Good news Folks: tomorrow, there will be a decrease of pollution in Madagascar.
Why? All the gas stations in Madagascar will go on strike for half a day. They will stop selling gas and other oil products on Wednesday April 13th, 2011 morning. This is the decision which came out from the extraordinary general assembly of the GPGLSS (association of free owners/managers of gas stations) last Monday.
This demonstration is a kind of warning towards the State (specifically the ministry of mines and hydrocarbon) and the GPM (association of the oil companies in Madagascar).
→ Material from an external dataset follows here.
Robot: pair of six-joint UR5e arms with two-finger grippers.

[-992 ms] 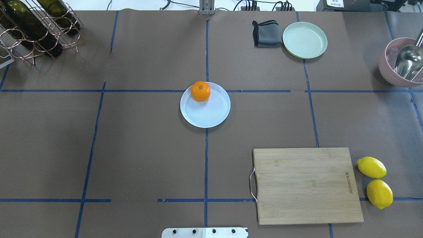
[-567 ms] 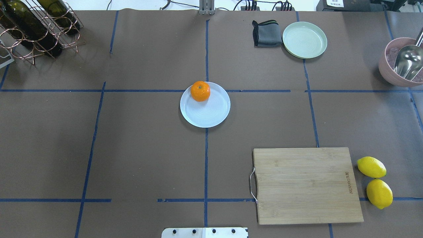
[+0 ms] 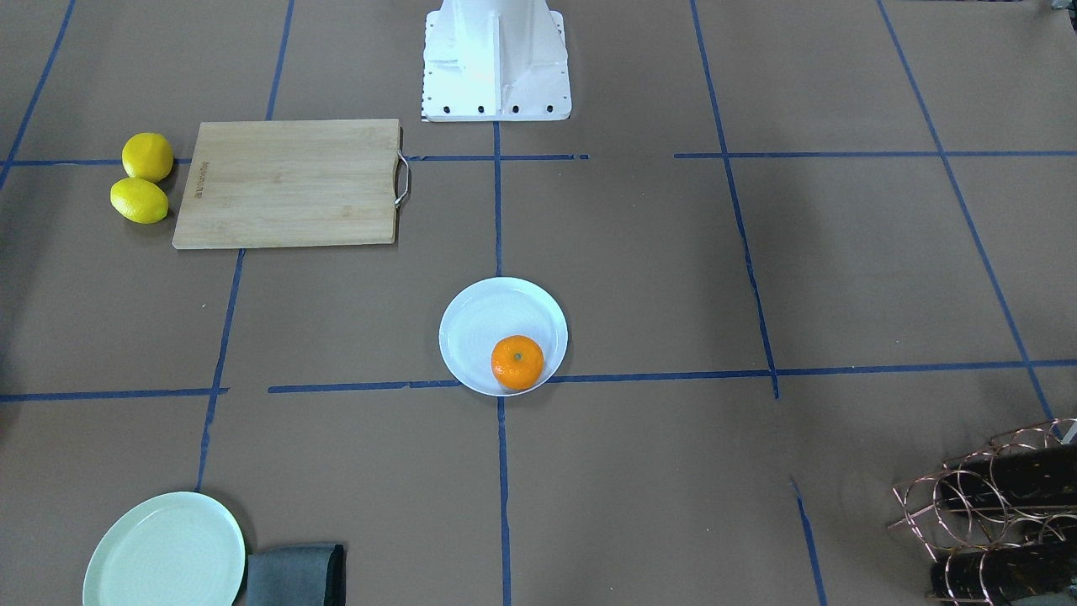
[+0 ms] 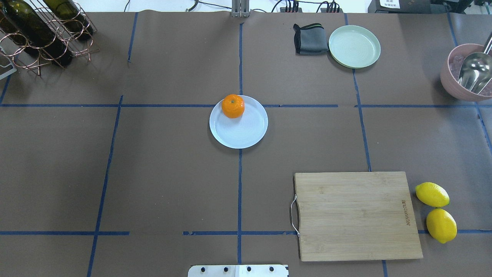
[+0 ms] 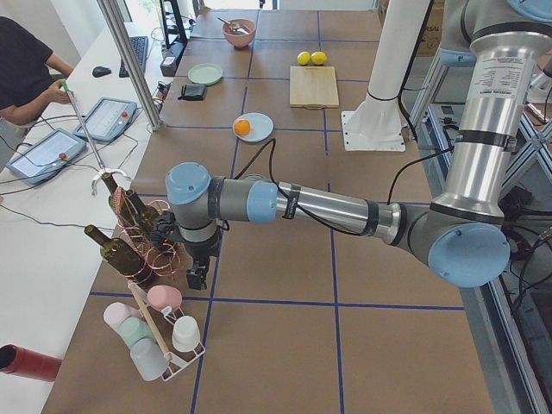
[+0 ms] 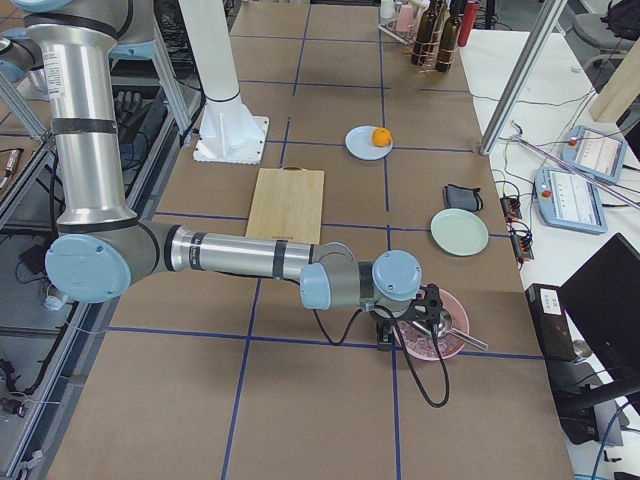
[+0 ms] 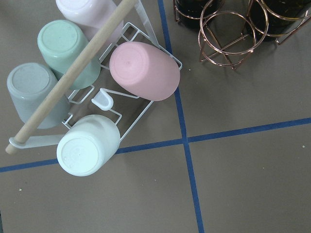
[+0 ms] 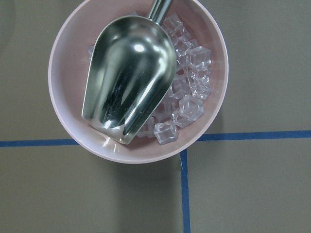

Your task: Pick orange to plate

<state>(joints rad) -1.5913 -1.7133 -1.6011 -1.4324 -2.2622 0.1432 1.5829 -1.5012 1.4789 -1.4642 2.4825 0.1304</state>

Through such movement of protest, the GPGLSS wants to force the State and the GPM to reach a consensus which will restore peace and stability in the petroleum industry. Indeed, dispute between the ministry of mines and hydrocarbon and oil companies, may severely affect gas stations on their oil supply and profit margin.
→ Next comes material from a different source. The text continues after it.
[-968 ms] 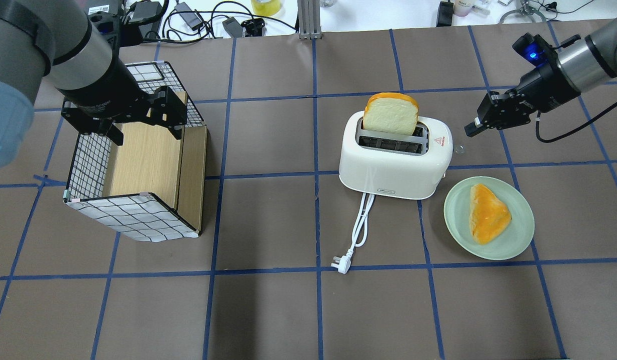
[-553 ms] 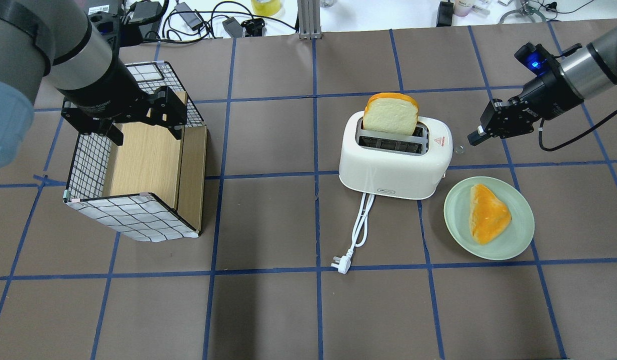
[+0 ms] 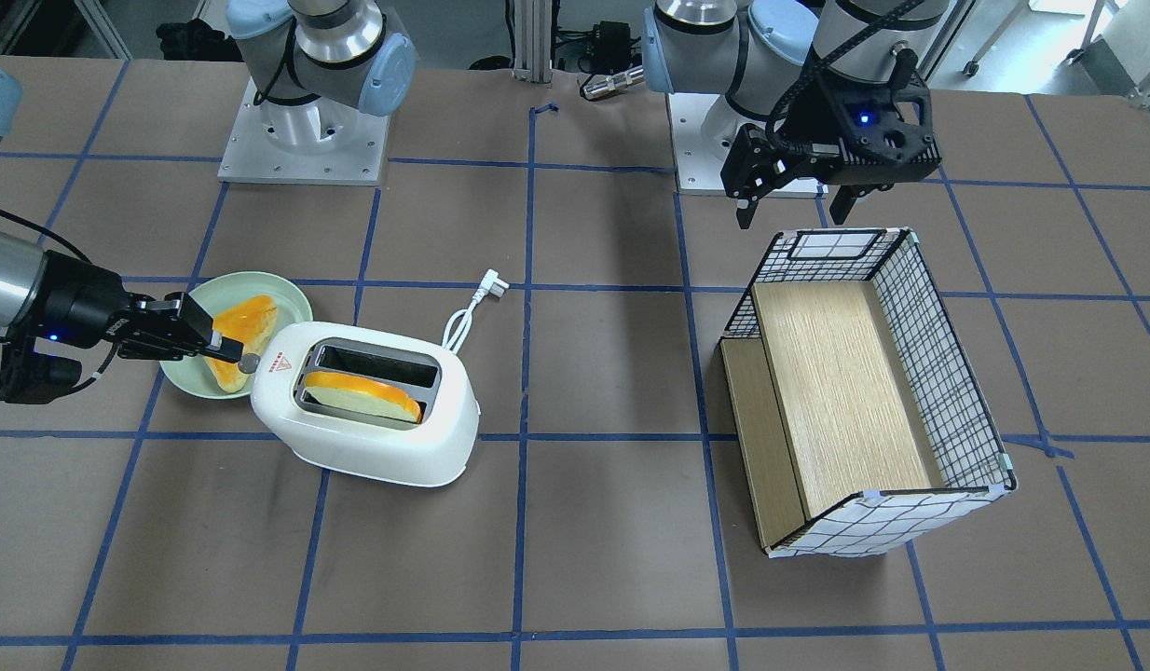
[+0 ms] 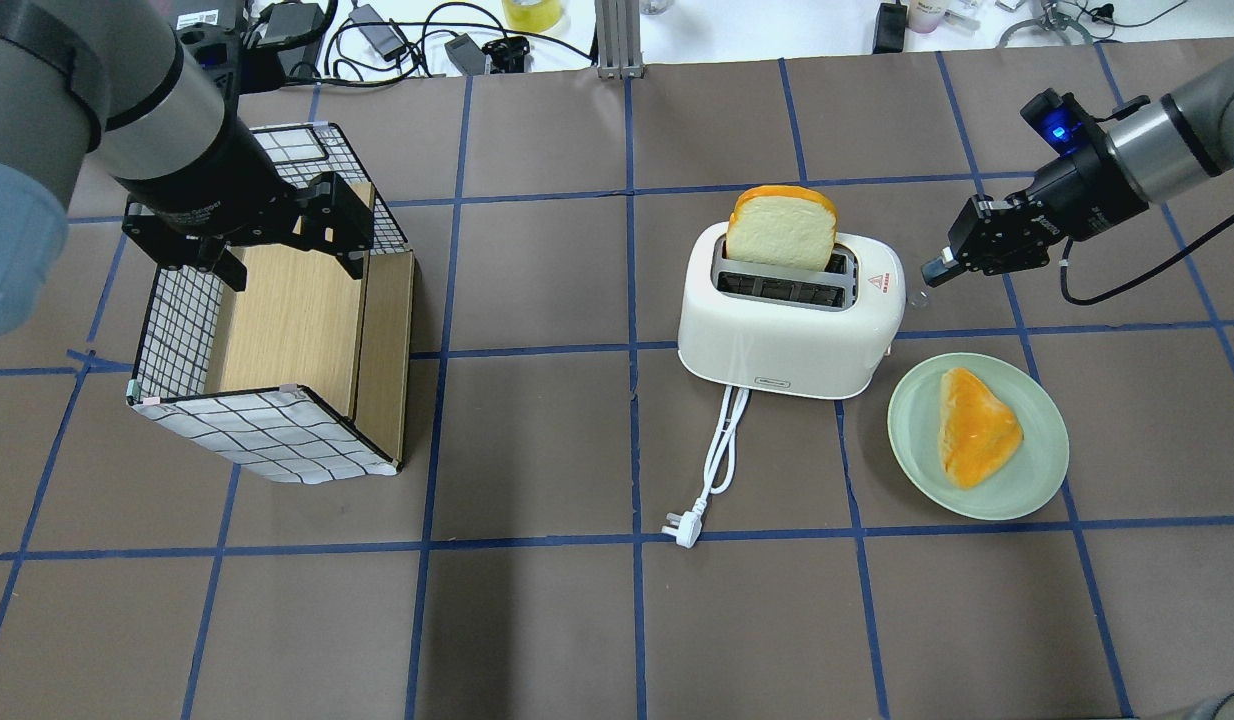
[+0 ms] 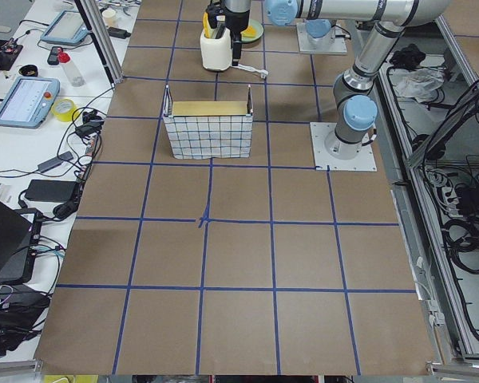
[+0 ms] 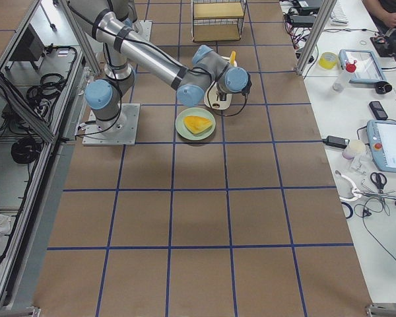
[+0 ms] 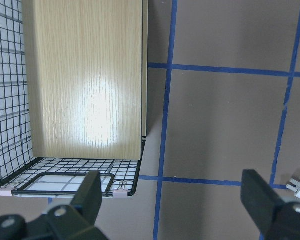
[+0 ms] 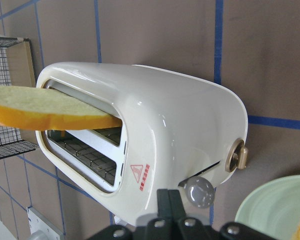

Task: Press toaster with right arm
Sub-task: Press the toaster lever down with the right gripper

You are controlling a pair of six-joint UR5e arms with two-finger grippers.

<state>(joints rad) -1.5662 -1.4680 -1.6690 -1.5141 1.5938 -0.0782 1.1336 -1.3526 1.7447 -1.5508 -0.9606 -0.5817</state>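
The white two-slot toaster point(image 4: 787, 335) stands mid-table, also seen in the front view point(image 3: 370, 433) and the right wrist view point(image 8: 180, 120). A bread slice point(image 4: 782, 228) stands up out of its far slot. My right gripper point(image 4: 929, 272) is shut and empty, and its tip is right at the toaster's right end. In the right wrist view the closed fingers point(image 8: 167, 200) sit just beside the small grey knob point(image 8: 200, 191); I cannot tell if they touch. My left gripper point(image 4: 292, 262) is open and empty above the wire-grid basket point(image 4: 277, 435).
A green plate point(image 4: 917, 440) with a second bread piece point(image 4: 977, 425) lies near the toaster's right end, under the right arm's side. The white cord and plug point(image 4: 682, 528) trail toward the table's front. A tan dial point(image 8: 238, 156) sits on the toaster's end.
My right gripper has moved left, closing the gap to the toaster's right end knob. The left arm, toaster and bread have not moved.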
There are two kinds of profit margins for gas stations:
- least of fixed margin: MGA 32;
- variable margin: between MGA 05 and MGA 16 according to each gas station’s performance and set criterion for each oil company.
The source of that dispute was TOTAL’s decision to increase its prices on some of its oil products on March 03rd 2011. The increase was between MGA 60 and MGA 100 according to the product. Immediate reaction from the government:
Decree on staple commodities
This decree was amended: all oil products legally became staple commodities. Products which are listed in this decree can defer to the competition act which provides that the law of supply and demand has to be the only market’ s rule to set price and does not allow any interventionism from the State. The article n°: 02 of this act provides that the State can take exceptional temporary measures which can exceed 06 months. Such measure has to be cancelled once the situation gets back to normalcy.
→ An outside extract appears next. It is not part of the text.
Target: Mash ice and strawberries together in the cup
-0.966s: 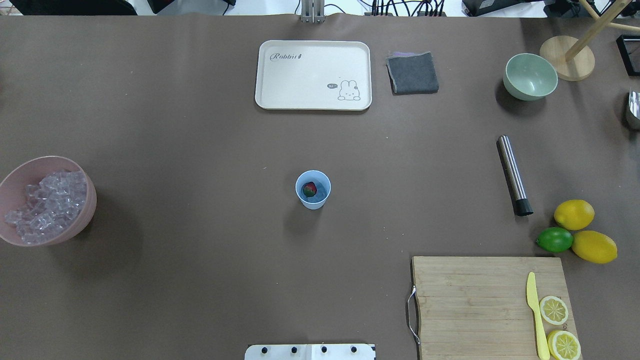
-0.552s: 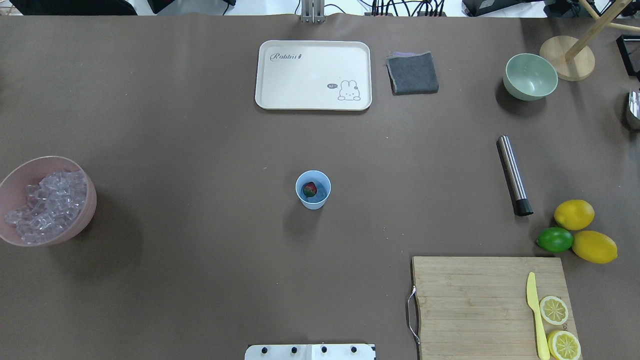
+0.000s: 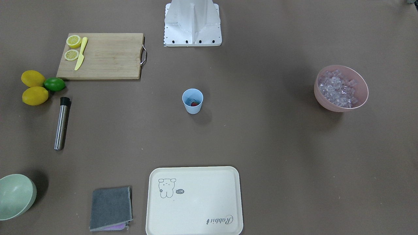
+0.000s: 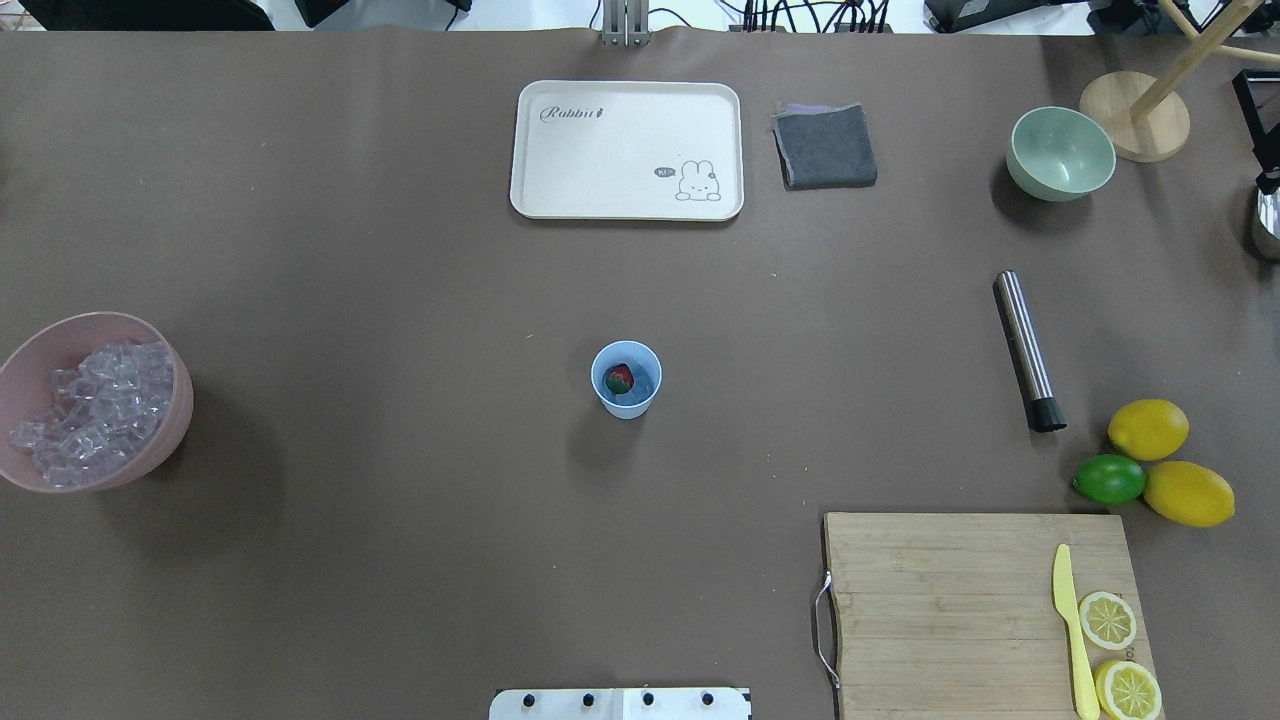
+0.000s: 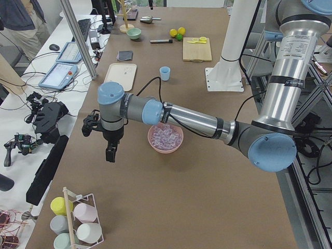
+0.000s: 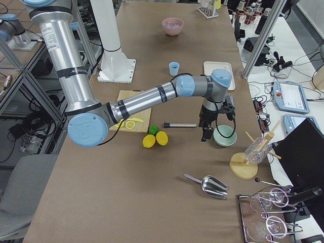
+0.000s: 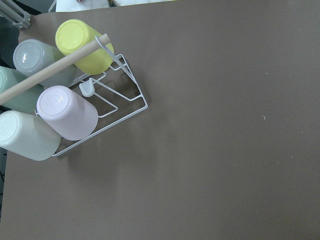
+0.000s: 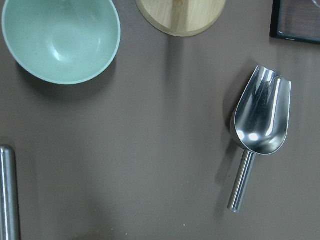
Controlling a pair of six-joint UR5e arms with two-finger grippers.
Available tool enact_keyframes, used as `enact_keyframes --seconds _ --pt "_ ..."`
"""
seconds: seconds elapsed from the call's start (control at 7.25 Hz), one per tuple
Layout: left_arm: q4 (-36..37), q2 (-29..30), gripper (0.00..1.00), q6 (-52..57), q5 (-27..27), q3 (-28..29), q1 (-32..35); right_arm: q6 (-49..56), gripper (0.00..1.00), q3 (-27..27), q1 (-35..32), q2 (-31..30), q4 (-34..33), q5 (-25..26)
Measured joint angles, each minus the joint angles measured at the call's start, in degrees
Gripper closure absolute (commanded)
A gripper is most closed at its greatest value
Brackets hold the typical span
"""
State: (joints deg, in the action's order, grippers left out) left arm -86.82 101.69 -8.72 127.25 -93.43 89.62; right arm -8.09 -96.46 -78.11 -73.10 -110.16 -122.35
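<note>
cup (image 4: 627, 404): upright at the middle of the table (image 4: 400, 300), strawberry (image 4: 619, 378) inside, open room all round.
ice (image 4: 95, 405): heaped in pink bowl (image 4: 172, 445), left edge.
left gripper (image 5: 110, 152), right gripper (image 6: 206, 134): over the table ends; jaw opening cannot be told.

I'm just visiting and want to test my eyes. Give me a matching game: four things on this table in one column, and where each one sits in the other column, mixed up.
Things
1. strawberry
2. heap of ice
3. yellow knife
4. lime

Places
A. in the pink bowl
B. on the table, right beside the lemons
C. in the blue cup
D. on the wooden board

Pairs: 1-C, 2-A, 3-D, 4-B
</note>
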Motion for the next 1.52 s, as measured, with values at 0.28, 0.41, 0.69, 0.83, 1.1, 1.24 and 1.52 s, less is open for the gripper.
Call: enact_keyframes --seconds 0.28,0.41,0.69,0.83,1.1,1.24,1.52 --pt "-1.65 0.04 0.02 -0.05 1.74 3.08 -0.29 -0.11 0.01 0.1 0.08 0.34 1.31 -0.22" --pt "-3.04 0.1 0.02 -0.17 1.99 4.38 -0.39 -0.07 0.01 0.53 0.12 0.19 2.36 -0.24" --pt "-4.14 0.45 0.02 -0.15 1.99 5.76 -0.73 0.3 0.01 1.0 0.03 -0.76 3.09 -0.25" --pt "-4.25 0.67 0.02 -0.11 1.94 6.05 -0.8 0.74 0.01 1.08 -0.12 -1.8 3.16 -0.81" --pt "-4.31 1.36 0.02 -0.08 1.83 6.21 -0.85 2.06 0.01 1.58 -0.42 -4.13 3.67 -2.76" --pt "-4.32 1.69 0.02 -0.05 1.73 6.23 -0.85 2.61 0.01 2.66 -0.77 -5.51 5.59 -3.2" --pt "-4.94 1.8 0.02 -0.02 1.61 6.24 -0.88 3.25 0.01 6.61 -1.81 -7.65 11.6 -3.73"
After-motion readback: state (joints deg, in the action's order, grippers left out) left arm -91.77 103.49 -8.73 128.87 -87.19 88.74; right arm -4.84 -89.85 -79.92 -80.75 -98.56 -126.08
Order n°: 4497/2011 on March 03rd, 2011
The ministry of mines and hydrocarbon issued this order which provided that the “Logistique Pétrolière” Company has to reduce its storage cost by MGA 50 per liter, and allowing the ministry to set a cap price for some oil products on sale in Madagascar.
Council of State
The GPM sued the Malagasy State before the Council of State in order to have the order n°: 4497/2011 cancelled. The GPM also asked for the withholding of enforcement of the order. On March 16th, 2011, the Council of State issued its decision on this last request: the request for withholding of enforcement was rejected.
The line of defense of the State was that according to the article n°: 186 of the act n°: 2004-036 of October 01st, 2004 (the act which rules dispute between the State and private individuals), in any case, withholding of enforcement can not be pronounced by the Council of State when the dispute is about a decision which concerns public order, security and quietness. The order n°: 4497/2011 was described as the only defense against a limitless increase of price of oil products which will make Malagasy people more and more suffer. The order n°: 4497/2011 which is an economic decision was presented and highlighted as a humanitarian work. The order n°: 4497/2011 then remains enforceable until the Council of State issues its final decision on the substance of the case.
Jean Martin Rakotozafy, president of the GPGLSS, in his yesterday press conference, demanded that the GPM and the ministry of mines and hydrocarbon reach a consensus on the oil prices and publicly announce them on the latest Friday April 15th, 2011.